The principle that cooperatives act as autonomous organizations and be supportive of their communities does not validate special relationships with businesses or other organizations that do not place the best interests of the cooperative membership first. Substituting authoritarian corporate patterns of leadership and evading transparency and accountability in an association organized to operate as a cooperative accomplishes a subversion. Member education is not an opportunity to exploit members and possible members with false confidence and ungrounded idealism for the sake of a marketing advantage. When financial conditions turn difficult, member education is often eliminated in the name of fiscal “conservatism.” This lesser subversion leaves members less prepared to judge whether their business is being properly managed or whether the board and management is actually acting in the interests of the membership.
Every noteable moment, thing, place, or person acquires its significance from the culture and complexity that produced them, and made them noteworthy. The celebrity view of history focuses on the white knights charging past and excludes the interests, contributions, and capacities of ordinary people. Interpreting history as if it was accomplished by executive initiative reproduces dependencies and a simplistic sense of causality.
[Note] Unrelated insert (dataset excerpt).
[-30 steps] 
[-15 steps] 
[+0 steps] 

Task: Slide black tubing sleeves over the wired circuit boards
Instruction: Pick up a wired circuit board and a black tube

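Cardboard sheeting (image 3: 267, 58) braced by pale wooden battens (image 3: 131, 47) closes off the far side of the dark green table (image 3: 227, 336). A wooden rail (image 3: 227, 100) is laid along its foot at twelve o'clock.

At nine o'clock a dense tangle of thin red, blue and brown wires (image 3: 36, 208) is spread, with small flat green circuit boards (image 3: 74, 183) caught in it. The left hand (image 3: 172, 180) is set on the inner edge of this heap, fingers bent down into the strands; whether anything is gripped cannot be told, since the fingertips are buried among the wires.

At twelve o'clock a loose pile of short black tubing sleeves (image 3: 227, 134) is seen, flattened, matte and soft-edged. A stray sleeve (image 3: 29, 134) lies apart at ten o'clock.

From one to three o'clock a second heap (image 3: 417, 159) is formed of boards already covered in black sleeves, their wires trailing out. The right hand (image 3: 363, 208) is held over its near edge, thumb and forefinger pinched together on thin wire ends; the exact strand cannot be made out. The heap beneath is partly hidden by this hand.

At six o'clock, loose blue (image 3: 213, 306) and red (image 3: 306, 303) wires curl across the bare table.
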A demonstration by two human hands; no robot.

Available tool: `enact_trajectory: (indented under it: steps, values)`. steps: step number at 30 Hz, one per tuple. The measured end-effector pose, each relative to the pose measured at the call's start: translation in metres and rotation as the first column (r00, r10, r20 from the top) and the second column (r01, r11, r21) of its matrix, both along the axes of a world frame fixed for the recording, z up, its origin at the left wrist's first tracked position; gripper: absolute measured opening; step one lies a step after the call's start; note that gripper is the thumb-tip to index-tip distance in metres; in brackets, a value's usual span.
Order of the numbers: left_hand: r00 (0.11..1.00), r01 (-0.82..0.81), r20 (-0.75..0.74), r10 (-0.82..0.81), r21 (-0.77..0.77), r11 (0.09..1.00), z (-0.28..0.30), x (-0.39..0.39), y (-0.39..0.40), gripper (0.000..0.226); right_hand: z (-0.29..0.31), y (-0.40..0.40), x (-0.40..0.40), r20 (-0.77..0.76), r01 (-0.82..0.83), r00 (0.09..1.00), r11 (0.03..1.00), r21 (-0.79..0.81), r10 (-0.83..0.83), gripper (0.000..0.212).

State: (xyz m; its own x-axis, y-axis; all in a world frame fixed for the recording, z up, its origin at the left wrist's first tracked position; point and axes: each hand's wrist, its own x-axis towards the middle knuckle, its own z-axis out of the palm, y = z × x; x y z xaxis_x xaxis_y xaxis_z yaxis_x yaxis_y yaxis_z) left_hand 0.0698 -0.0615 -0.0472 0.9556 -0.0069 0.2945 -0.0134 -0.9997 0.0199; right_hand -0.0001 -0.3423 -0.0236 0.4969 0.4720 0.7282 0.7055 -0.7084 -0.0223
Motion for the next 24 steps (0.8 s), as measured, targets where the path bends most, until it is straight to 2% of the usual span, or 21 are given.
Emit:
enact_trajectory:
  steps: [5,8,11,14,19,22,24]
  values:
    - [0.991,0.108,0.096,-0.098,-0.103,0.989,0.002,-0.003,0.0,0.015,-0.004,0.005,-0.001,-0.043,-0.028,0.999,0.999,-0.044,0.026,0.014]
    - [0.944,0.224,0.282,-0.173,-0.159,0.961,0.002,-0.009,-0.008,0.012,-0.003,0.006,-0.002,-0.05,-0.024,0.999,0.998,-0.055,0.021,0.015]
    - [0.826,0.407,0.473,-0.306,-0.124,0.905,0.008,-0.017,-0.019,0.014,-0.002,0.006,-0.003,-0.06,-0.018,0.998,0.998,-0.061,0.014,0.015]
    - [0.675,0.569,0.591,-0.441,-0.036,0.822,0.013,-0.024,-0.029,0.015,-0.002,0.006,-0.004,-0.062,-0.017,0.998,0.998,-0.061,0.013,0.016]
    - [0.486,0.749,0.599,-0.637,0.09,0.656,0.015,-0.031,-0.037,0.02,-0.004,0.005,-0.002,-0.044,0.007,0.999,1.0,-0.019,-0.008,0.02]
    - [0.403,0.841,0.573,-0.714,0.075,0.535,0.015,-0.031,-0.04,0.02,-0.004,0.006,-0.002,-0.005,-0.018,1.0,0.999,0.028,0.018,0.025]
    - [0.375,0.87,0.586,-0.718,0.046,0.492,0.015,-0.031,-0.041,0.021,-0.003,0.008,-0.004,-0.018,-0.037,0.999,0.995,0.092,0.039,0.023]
This results in conditioning that also reduces our perception of the possibility of authentic progressive change.
The historical innovation of consumer cooperatives can best be interpreted and understood by using the culture and context from which they developed. Reproducing in the present the possibility of cooperative cultures and progressive change requires ordinary people to work together to do both ordinary and extraordinary things. Local cooperatives can also self consiously examine themselves to discover whether they are sustainable as businesses and as cooperative cultures. The cooperatives that have split personalities can use this deeper understanding of the cooperative culture of the Rochdale Pioneers to merge their values and practices to a more progressive effect. Hopefully this will occur without serial financial tragedies or the abuse of the good faith provided by cooperative members.